### PROBLEM DETAILS
Every line below that holds the string "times" must be copied.

### MATERIAL TO PROCESS
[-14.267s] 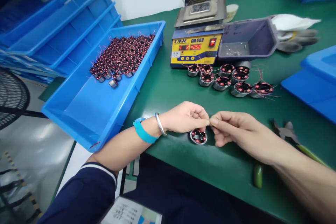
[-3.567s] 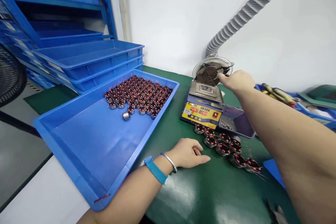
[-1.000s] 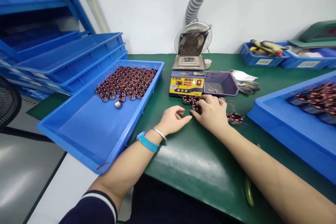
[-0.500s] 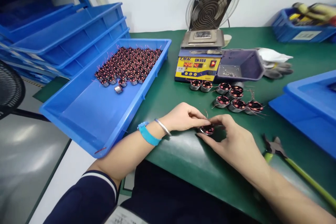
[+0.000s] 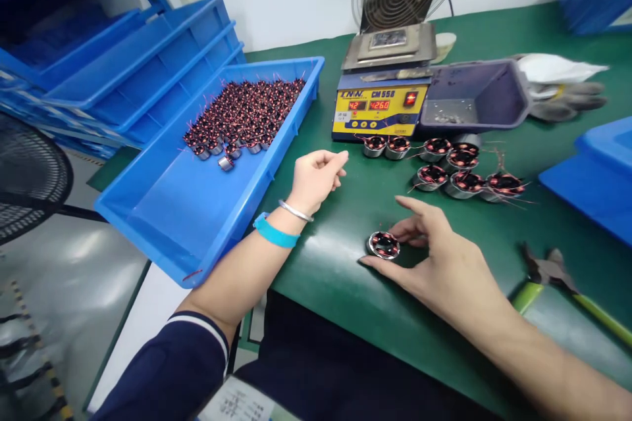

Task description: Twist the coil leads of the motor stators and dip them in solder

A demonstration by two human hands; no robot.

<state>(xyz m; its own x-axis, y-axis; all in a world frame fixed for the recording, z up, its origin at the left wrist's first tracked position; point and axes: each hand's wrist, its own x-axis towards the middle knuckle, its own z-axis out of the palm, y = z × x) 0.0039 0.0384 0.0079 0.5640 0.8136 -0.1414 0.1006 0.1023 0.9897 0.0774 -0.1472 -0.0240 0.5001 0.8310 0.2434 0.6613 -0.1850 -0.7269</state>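
Observation:
A small round motor stator (image 5: 384, 245) with copper windings in a silvery metal ring stands on the green bench top. My right hand (image 5: 434, 250) holds it between the thumb at its near edge and the bent fingers at its right side, with the index finger raised off it. My left hand (image 5: 318, 177), with a metal bangle and a turquoise wrist strap, hangs over the bench between the stator and the blue tray. Its fingers are curled and the thumb is pressed to them; anything pinched there is too small or hidden to make out.
A blue tray (image 5: 148, 197) holds many stators, with stacked trays (image 5: 148, 72) behind. A yellow-fronted CM 558 heater (image 5: 379, 112) stands beside a purple bin (image 5: 484, 95). Several stators (image 5: 464, 185) stand before them. Green-handled cutters (image 5: 550, 270) lie at right, near gloves (image 5: 567, 102).
My left hand has let go of the stator and moved up and left. My right hand stays around the stator, its index finger now lifted. The view has shifted slightly.

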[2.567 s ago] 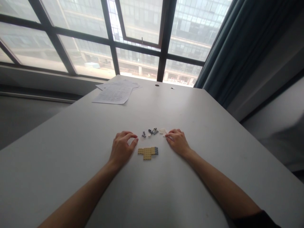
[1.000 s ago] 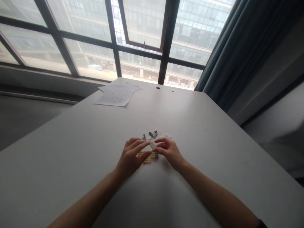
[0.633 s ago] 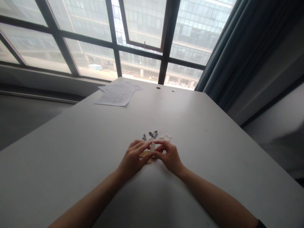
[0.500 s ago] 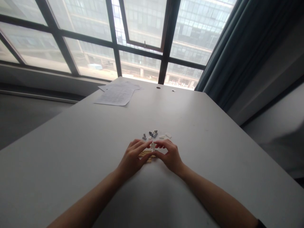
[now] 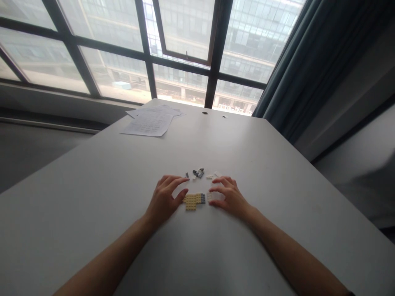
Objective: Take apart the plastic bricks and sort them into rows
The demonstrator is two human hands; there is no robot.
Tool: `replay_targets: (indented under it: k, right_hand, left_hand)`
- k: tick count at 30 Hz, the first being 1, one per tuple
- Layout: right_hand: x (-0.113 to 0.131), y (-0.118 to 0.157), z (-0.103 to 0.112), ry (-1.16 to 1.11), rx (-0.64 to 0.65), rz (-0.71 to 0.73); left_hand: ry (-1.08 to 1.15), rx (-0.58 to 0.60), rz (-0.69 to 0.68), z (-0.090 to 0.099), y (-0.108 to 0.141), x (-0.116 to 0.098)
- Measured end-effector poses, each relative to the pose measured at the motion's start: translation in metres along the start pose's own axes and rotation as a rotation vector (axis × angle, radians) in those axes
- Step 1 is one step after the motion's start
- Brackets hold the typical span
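Observation:
A tan building-brick plate (image 5: 190,201) with a grey section (image 5: 203,198) at its right end lies on the white table. My left hand (image 5: 168,195) is at its left edge, thumb and fingers apart, with no piece between them. To the right of the plate is a small white piece (image 5: 209,196), at the fingertips of my right hand (image 5: 228,196). The right fingers are curved around that piece; whether it is lifted is unclear. Beyond the hands lie dark grey pieces (image 5: 199,173), a small grey piece (image 5: 187,175) and white pieces (image 5: 210,176).
Printed papers (image 5: 149,123) lie at the far left of the table (image 5: 197,152). Two round holes are near the far edge. Behind the table stand large windows, with a dark curtain (image 5: 286,65) at the right.
My hands have parted from above the plate, the left going left and the right going right. The white piece that was between them is now right of the plate, which shows more fully.

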State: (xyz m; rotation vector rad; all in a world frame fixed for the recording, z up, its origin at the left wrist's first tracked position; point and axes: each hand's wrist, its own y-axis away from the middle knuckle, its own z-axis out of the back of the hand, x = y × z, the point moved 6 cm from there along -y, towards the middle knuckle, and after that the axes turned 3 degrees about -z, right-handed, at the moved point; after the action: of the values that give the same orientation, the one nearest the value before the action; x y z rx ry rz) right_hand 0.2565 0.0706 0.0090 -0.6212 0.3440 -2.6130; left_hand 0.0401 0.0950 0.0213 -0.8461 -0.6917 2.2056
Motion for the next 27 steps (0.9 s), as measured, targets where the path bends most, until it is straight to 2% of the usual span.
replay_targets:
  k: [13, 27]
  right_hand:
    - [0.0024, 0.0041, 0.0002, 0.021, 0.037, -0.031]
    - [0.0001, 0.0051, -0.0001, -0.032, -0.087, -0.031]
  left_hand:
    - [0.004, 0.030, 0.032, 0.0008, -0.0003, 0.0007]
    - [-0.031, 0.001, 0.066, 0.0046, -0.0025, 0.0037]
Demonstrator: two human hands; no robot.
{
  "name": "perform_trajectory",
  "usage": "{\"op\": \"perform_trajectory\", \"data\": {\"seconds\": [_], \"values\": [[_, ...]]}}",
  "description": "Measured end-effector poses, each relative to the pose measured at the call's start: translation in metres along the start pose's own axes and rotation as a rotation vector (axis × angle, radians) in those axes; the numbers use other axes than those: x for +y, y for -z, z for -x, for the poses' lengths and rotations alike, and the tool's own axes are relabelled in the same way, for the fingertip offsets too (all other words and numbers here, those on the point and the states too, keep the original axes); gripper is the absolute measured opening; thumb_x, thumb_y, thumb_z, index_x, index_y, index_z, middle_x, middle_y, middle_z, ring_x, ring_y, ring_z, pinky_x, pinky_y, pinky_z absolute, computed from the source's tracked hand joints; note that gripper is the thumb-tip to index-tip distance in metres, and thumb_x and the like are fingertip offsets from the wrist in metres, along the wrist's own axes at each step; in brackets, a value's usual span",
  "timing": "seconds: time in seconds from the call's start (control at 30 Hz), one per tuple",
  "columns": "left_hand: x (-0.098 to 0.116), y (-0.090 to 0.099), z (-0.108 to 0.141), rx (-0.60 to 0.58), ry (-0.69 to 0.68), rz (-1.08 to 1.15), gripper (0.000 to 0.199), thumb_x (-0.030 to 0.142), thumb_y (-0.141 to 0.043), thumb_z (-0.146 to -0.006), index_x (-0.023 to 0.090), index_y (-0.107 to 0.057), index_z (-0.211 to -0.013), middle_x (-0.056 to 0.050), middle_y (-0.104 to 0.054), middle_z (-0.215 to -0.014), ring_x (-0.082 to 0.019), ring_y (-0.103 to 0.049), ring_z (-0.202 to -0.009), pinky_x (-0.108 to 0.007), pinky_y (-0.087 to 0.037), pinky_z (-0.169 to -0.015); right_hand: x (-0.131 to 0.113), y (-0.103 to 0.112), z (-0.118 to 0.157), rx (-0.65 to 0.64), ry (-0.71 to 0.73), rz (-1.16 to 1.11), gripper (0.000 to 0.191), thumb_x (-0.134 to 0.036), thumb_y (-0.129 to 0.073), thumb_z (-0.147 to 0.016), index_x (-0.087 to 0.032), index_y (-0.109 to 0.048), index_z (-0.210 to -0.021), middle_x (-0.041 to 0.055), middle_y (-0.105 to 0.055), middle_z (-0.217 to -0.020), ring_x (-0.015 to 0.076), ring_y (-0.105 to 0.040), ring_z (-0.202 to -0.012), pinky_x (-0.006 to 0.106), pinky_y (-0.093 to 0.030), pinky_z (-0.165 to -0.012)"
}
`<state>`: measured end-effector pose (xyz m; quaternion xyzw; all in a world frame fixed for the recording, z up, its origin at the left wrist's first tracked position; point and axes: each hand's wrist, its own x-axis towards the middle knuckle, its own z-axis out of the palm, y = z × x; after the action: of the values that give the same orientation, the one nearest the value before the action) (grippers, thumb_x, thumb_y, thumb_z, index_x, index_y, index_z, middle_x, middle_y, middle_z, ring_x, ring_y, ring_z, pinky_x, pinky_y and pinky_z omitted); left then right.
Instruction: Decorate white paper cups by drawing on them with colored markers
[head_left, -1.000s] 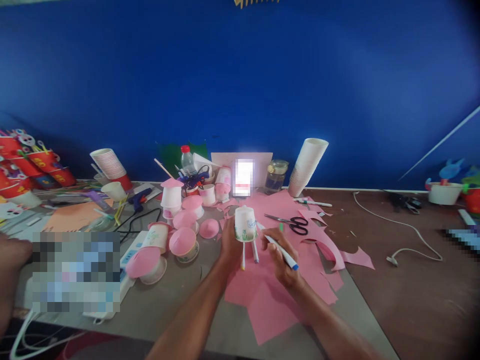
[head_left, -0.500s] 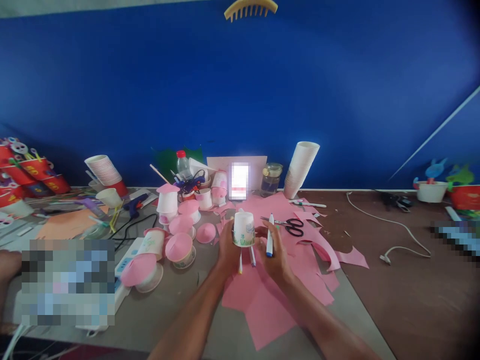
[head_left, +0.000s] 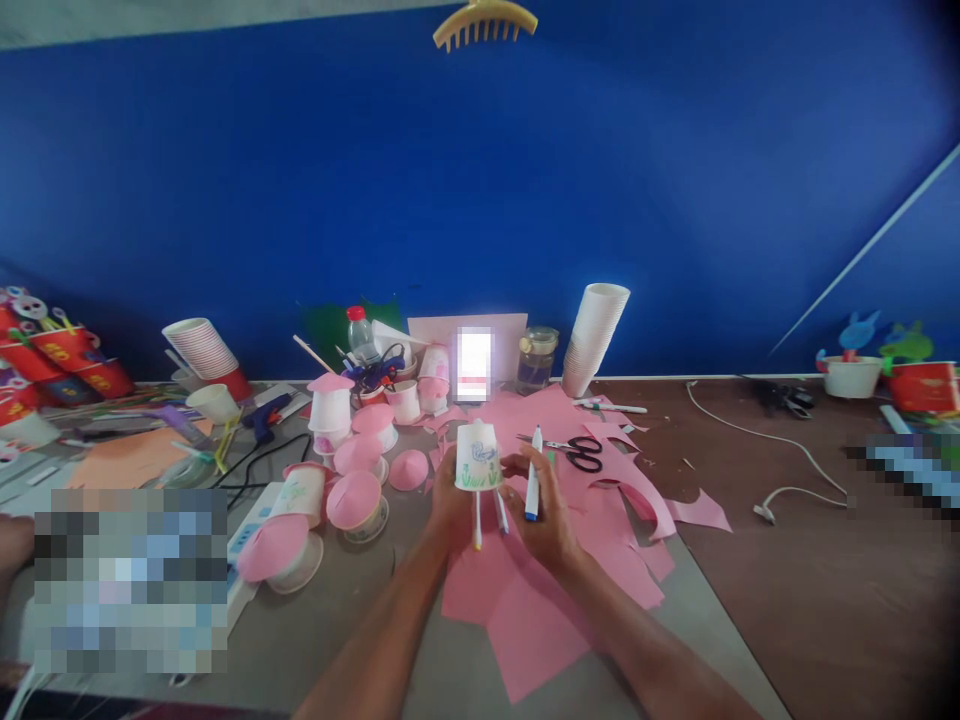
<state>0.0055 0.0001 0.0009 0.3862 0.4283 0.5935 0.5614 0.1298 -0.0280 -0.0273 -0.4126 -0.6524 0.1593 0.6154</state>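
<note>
My left hand (head_left: 445, 492) is closed round the left side of an upside-down white paper cup (head_left: 478, 455). The cup carries green grass-like drawings along its lower rim and a blue doodle in the middle. In my right hand (head_left: 553, 515) is a white marker (head_left: 533, 484) with a blue end, held nearly upright. Fingertips of that hand reach the cup's right side; whether they press on it I cannot tell. Two more markers, one a yellow-tipped marker (head_left: 478, 530), lie below the cup on pink paper (head_left: 540, 630).
Black-handled scissors (head_left: 583, 454) lie on the paper scraps to the right. Several cups with pink cone tops (head_left: 354, 498) stand at left, near a power strip (head_left: 247, 590). Behind are a tall cup stack (head_left: 596, 340), a jar (head_left: 537, 358) and a lit screen (head_left: 474, 362). Another person's hand (head_left: 15, 545) shows far left.
The cup has turned in my left hand, so the blue doodle now faces me more fully. My right hand keeps its marker. The whole view has shifted slightly.
</note>
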Motion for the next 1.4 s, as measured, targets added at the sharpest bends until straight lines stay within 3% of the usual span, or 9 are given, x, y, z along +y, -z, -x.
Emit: {"op": "perform_trajectory", "data": {"seconds": [0.23,0.53,0.67,0.83,1.03,1.17,1.4], "values": [[0.004,-0.004,0.003,0.031,-0.056,-0.053,0.017,0.020,-0.070,-0.063,0.019,-0.066,-0.080,0.000,-0.070,-0.075,-0.017,-0.061,-0.067,-0.027,-0.047,-0.062,0.003,0.000,0.000,-0.017,-0.021,0.032,0.049,-0.023,-0.058,-0.091,-0.027,-0.040,-0.136,0.0092,-0.065,-0.110,0.0232,-0.067,-0.099,0.043,-0.058,-0.087],[0.003,0.006,-0.003,0.136,-0.336,-0.405,0.032,0.007,-0.069,-0.061,0.025,-0.066,-0.087,-0.004,-0.064,-0.085,-0.024,-0.057,-0.083,-0.034,-0.047,-0.075,0.010,-0.004,0.004,-0.007,-0.074,0.031,0.052,-0.026,-0.061,-0.089,-0.027,-0.041,-0.138,0.0091,-0.066,-0.112,0.0243,-0.067,-0.102,0.044,-0.057,-0.088],[-0.002,0.008,0.000,0.095,-0.374,-0.455,0.045,0.011,-0.074,-0.059,0.024,-0.065,-0.101,-0.006,-0.064,-0.100,-0.028,-0.057,-0.096,-0.037,-0.047,-0.083,0.010,-0.005,0.005,-0.010,-0.141,0.000,0.056,-0.030,-0.064,-0.087,-0.025,-0.041,-0.138,0.0115,-0.066,-0.116,0.0262,-0.067,-0.106,0.046,-0.058,-0.089],[-0.009,0.008,0.002,-0.003,-0.404,-0.581,0.052,0.020,-0.077,-0.063,0.022,-0.061,-0.112,-0.007,-0.064,-0.102,-0.026,-0.059,-0.095,-0.037,-0.047,-0.083,0.007,-0.002,0.001,-0.017,-0.235,-0.096,0.053,-0.032,-0.067,-0.086,-0.026,-0.045,-0.134,0.0133,-0.065,-0.123,0.0299,-0.064,-0.113,0.047,-0.056,-0.092],[-0.008,0.009,0.001,-0.141,-0.458,-0.537,0.050,0.021,-0.072,-0.070,0.019,-0.058,-0.117,-0.011,-0.064,-0.109,-0.027,-0.060,-0.098,-0.039,-0.048,-0.084,0.002,0.003,-0.004,0.024,-0.415,-0.285,0.049,-0.040,-0.069,-0.084,-0.026,-0.049,-0.127,0.0083,-0.070,-0.108,0.0253,-0.069,-0.097,0.043,-0.058,-0.083],[-0.007,0.008,0.001,-0.183,-0.441,-0.456,0.052,0.014,-0.071,-0.065,0.021,-0.057,-0.114,-0.009,-0.065,-0.108,-0.027,-0.061,-0.098,-0.038,-0.049,-0.082,-0.004,0.006,-0.008,0.006,-0.495,-0.426,0.051,-0.045,-0.068,-0.084,-0.026,-0.051,-0.127,0.0068,-0.072,-0.104,0.0243,-0.070,-0.092,0.038,-0.059,-0.076],[-0.005,0.007,0.003,-0.152,-0.365,-0.369,0.044,0.013,-0.071,-0.065,0.022,-0.063,-0.107,-0.007,-0.068,-0.101,-0.027,-0.063,-0.092,-0.037,-0.050,-0.079,-0.005,0.008,-0.012,-0.017,-0.499,-0.507,0.049,-0.043,-0.065,-0.085,-0.024,-0.055,-0.129,0.0080,-0.073,-0.100,0.0255,-0.071,-0.088,0.038,-0.059,-0.074]]}}
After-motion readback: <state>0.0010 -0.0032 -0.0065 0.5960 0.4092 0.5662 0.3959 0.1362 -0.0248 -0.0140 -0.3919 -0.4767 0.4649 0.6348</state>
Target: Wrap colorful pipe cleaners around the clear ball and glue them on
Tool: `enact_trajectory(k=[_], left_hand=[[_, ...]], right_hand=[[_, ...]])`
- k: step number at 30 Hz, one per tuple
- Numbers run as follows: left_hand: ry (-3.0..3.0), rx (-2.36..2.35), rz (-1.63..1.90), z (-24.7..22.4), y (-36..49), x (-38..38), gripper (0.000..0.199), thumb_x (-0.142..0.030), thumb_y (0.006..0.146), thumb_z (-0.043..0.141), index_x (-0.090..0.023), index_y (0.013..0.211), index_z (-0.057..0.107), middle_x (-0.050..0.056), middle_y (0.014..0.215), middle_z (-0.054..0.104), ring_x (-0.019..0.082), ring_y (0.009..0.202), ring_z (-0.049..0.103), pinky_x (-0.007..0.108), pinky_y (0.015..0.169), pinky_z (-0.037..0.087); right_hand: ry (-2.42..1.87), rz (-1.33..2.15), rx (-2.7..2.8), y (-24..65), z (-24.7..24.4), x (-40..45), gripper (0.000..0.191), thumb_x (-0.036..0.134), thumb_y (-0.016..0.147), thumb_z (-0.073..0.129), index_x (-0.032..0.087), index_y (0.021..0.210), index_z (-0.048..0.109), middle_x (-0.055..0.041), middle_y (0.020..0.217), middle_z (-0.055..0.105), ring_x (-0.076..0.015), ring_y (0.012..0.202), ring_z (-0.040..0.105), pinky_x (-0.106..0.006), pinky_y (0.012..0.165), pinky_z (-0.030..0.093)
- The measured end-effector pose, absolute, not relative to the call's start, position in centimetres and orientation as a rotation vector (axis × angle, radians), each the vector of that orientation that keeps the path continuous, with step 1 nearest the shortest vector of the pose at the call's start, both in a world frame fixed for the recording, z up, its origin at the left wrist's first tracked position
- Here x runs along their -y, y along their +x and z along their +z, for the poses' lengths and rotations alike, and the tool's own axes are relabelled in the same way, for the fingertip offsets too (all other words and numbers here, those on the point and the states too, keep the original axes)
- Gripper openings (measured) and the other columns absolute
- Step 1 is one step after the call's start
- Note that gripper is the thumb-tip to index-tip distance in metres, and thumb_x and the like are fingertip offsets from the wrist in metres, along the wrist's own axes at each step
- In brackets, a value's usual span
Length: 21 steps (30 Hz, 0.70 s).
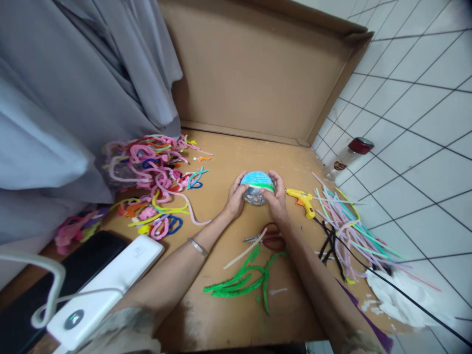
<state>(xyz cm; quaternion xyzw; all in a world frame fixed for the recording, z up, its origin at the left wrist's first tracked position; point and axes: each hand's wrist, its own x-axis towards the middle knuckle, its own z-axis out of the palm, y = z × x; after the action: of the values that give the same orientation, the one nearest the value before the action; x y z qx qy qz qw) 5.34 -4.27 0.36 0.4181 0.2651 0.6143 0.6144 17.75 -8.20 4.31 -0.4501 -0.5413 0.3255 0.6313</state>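
Note:
Between my two hands, over the middle of the table, is a round ball-like piece [257, 180] with a blue upper part, a green band and a clear, shiny lower part. My left hand [236, 194] wraps its left side, the thumb pressed on the front. On the right side my right hand [276, 197] grips it the same way, thumb near the green band. Closer to me lie red-handled scissors [273, 237], partly behind my right wrist, and several green pipe cleaners [239, 282]. A pale strip [245, 249] crosses near the scissor blades.
Tangled coloured pipe cleaners [147, 167] heap at the left by a grey curtain [92, 73]. A white power bank [106, 290] sits front left. At right are a yellow glue gun [303, 200], straight pipe cleaners [342, 226], a red-lidded jar [348, 160] and a black cord [398, 285].

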Motion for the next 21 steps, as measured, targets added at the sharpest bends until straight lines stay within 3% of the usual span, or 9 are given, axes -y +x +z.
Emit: enact_trajectory(k=[9,15,21], left_hand=[[0.891,-0.499,1.256,1.7,4.3,4.6,0.073,-0.042,0.06,0.087,-0.019,0.124,0.062,0.012,0.132,0.064,0.028,0.12,0.061,0.043,0.105,0.046],[0.892,-0.501,1.203,1.7,3.7,4.3,0.076,-0.039,0.056,0.09,-0.02,0.124,0.06,0.013,0.131,0.064,0.027,0.112,0.065,0.04,0.096,0.051],[0.915,-0.489,1.192,1.7,3.9,4.4,0.083,-0.045,0.057,0.088,-0.019,0.129,0.058,0.015,0.133,0.063,0.031,0.119,0.062,0.043,0.102,0.049]], right_hand=[[-0.97,0.764,1.155,19.0,4.4,7.5,0.062,0.036,0.065,0.074,0.022,0.121,0.051,-0.0118,0.129,0.058,-0.0279,0.125,0.054,-0.048,0.11,0.042],[-0.953,0.783,1.135,19.0,4.9,7.5,0.063,0.038,0.063,0.076,0.022,0.118,0.052,-0.0118,0.124,0.06,-0.0283,0.123,0.055,-0.049,0.109,0.043],[-0.957,0.731,1.139,18.7,5.1,7.5,0.062,0.042,0.064,0.077,0.022,0.117,0.053,-0.0116,0.124,0.06,-0.0274,0.12,0.057,-0.048,0.108,0.044]])
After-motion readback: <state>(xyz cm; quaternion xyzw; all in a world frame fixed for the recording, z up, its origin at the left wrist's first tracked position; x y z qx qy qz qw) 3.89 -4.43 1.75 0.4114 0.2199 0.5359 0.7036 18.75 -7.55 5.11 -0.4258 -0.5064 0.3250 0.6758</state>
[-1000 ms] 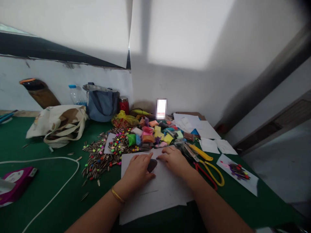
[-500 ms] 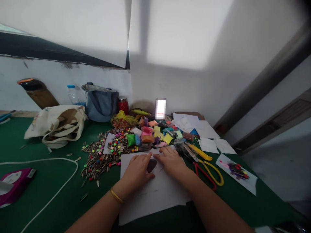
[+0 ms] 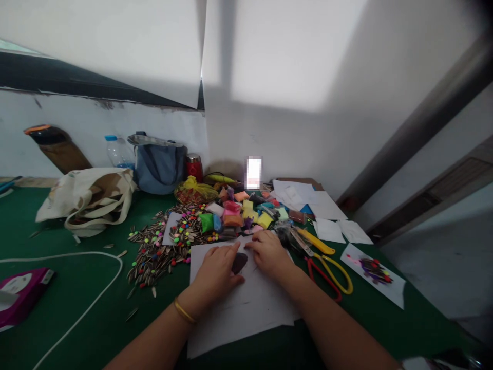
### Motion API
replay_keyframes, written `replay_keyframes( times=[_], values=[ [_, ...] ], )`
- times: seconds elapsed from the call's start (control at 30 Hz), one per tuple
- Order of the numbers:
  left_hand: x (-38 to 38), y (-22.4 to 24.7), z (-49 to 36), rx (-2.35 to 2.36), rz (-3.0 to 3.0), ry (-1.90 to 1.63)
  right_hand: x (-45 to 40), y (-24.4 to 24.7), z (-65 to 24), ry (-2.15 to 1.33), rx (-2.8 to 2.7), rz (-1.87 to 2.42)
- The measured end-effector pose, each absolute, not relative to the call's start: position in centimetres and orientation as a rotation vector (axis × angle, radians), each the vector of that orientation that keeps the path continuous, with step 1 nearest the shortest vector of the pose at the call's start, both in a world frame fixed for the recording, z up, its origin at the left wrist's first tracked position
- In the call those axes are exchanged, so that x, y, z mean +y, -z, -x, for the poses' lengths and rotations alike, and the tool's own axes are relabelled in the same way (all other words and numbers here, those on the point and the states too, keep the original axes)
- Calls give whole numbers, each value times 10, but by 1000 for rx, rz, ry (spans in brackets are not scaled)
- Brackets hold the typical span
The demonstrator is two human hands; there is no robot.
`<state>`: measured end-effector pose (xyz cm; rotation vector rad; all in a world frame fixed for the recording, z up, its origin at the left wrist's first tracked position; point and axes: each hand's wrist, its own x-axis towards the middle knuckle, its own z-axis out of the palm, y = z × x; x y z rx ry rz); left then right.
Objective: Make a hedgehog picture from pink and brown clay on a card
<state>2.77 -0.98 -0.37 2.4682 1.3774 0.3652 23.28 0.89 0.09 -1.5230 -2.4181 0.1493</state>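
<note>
A white sheet of paper (image 3: pixel 246 318) lies on the green table, with a dark, flat oval piece (image 3: pixel 239 263) on it that looks like modelling clay. My left hand (image 3: pixel 219 268) rests flat on the paper along the left side of the oval, fingers stretched out and thumb apart. To the right of the oval, my right hand (image 3: pixel 270 253) bends over the paper with its fingers drawn together at the tips. Whatever those fingertips hold is too small to make out.
Striped sunflower seeds (image 3: pixel 150 257) mixed with coloured balls spread at left. Clay packets (image 3: pixel 233 218) pile up behind the paper. Scissors (image 3: pixel 335 275), a yellow cutter (image 3: pixel 316 241) and a decorated card (image 3: pixel 373 275) lie at right. A white cable (image 3: pixel 100 298) curves at left.
My right hand's fingers have curled in and come closer together. My left hand stays in nearly the same place beside the dark oval.
</note>
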Motion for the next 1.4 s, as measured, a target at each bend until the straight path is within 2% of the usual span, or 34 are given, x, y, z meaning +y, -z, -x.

### SOLUTION FOR THIS PROBLEM
replay_keyframes, written `replay_keyframes( times=[_], values=[ [_, ...] ], )`
- times: seconds elapsed from the call's start (control at 30 Hz), one per tuple
- Calls give whole numbers, each value times 10, but by 1000 for rx, rz, ry (spans in brackets are not scaled)

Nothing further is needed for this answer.